'''

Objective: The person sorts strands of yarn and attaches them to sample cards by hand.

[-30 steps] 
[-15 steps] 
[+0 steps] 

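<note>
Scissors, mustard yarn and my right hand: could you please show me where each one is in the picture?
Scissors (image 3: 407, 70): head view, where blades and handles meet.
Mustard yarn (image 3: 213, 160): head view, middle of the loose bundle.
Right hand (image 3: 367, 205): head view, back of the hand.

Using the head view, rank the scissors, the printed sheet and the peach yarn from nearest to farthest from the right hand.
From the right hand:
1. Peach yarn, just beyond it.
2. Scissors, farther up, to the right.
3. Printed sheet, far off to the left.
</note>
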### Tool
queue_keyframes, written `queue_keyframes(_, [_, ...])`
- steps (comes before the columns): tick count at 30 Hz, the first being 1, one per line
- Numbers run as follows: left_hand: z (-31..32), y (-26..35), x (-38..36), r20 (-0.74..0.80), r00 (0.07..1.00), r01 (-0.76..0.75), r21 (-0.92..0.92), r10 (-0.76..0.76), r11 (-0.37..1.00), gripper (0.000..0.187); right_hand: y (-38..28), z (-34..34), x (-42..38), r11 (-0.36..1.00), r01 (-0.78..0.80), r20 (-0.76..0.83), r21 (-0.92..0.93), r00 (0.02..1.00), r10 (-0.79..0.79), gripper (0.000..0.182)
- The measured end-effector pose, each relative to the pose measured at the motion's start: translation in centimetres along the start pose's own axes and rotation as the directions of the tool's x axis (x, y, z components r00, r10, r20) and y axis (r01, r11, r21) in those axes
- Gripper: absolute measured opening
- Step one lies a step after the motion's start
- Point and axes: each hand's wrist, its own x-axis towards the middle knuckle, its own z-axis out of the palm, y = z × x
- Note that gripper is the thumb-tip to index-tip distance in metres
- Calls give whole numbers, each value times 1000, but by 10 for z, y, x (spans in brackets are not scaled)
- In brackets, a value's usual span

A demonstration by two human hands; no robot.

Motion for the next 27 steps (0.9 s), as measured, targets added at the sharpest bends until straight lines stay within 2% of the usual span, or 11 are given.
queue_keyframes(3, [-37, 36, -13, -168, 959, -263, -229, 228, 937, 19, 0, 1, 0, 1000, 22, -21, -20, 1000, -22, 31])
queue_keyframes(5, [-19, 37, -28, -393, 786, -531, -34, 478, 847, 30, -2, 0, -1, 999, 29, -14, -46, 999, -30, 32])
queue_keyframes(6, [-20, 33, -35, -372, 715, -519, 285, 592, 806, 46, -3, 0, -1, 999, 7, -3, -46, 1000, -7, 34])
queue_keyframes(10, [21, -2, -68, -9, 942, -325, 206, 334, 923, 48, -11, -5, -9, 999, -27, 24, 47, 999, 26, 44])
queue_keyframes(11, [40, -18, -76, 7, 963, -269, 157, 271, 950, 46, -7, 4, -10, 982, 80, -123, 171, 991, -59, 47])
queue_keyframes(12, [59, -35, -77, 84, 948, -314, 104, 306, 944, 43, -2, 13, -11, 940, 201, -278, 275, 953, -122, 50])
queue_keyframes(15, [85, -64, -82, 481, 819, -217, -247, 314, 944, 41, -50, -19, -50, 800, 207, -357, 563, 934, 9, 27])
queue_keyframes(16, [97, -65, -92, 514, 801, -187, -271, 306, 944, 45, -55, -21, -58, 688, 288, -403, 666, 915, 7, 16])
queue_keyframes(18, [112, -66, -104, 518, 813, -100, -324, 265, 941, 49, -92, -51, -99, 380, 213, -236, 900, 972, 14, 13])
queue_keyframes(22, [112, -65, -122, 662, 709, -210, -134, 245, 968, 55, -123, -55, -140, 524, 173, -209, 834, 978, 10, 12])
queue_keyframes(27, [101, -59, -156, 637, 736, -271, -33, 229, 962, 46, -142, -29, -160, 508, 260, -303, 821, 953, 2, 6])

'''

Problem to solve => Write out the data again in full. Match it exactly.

Solution to the problem =>
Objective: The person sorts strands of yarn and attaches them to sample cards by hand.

[-30 steps] 
[-15 steps] 
[+0 steps] 

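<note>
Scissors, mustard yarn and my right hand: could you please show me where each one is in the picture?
Scissors (image 3: 407, 70): head view, where blades and handles meet.
Mustard yarn (image 3: 213, 160): head view, middle of the loose bundle.
Right hand (image 3: 367, 205): head view, back of the hand.

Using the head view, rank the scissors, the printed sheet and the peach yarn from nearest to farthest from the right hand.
From the right hand:
1. Peach yarn, just beyond it.
2. Scissors, farther up, to the right.
3. Printed sheet, far off to the left.
</note>
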### Tool
queue_keyframes, written `queue_keyframes(_, [_, ...])`
- steps (comes before the columns): tick count at 30 Hz, the first being 1, one per line
- Numbers run as follows: left_hand: z (-31..32), y (-26..35), x (-38..36), r20 (-0.74..0.80), r00 (0.07..1.00), r01 (-0.76..0.75), r21 (-0.92..0.92), r10 (-0.76..0.76), r11 (-0.37..1.00), gripper (0.000..0.187); right_hand: y (-38..28), z (-34..34), x (-42..38), r11 (-0.36..1.00), r01 (-0.78..0.80), r20 (-0.76..0.83), r21 (-0.92..0.93), r00 (0.02..1.00), r10 (-0.79..0.79), gripper (0.000..0.182)
- The measured end-effector pose, each relative to the pose measured at the motion's start: translation in centimetres along the start pose's own axes and rotation as the directions of the tool's x axis (x, y, z components r00, r10, r20) and y axis (r01, r11, r21) in those axes
- Gripper: absolute measured opening
- Step one lies a step after the motion's start
- Point and axes: each hand's wrist, its own x-axis towards the middle knuckle, its own z-axis out of the palm, y = z × x
- Note that gripper is the thumb-tip to index-tip distance in metres
- Calls give whole numbers, each value times 1000, but by 10 for z, y, x (spans in brackets are not scaled)
- In brackets, a value's usual span

A demonstration by two human hands; no robot.

Motion for the next 27 steps (0.9 s), as measured, targets added at the sharpest bends until straight lines stay within 2% of the usual span, or 11 are given.
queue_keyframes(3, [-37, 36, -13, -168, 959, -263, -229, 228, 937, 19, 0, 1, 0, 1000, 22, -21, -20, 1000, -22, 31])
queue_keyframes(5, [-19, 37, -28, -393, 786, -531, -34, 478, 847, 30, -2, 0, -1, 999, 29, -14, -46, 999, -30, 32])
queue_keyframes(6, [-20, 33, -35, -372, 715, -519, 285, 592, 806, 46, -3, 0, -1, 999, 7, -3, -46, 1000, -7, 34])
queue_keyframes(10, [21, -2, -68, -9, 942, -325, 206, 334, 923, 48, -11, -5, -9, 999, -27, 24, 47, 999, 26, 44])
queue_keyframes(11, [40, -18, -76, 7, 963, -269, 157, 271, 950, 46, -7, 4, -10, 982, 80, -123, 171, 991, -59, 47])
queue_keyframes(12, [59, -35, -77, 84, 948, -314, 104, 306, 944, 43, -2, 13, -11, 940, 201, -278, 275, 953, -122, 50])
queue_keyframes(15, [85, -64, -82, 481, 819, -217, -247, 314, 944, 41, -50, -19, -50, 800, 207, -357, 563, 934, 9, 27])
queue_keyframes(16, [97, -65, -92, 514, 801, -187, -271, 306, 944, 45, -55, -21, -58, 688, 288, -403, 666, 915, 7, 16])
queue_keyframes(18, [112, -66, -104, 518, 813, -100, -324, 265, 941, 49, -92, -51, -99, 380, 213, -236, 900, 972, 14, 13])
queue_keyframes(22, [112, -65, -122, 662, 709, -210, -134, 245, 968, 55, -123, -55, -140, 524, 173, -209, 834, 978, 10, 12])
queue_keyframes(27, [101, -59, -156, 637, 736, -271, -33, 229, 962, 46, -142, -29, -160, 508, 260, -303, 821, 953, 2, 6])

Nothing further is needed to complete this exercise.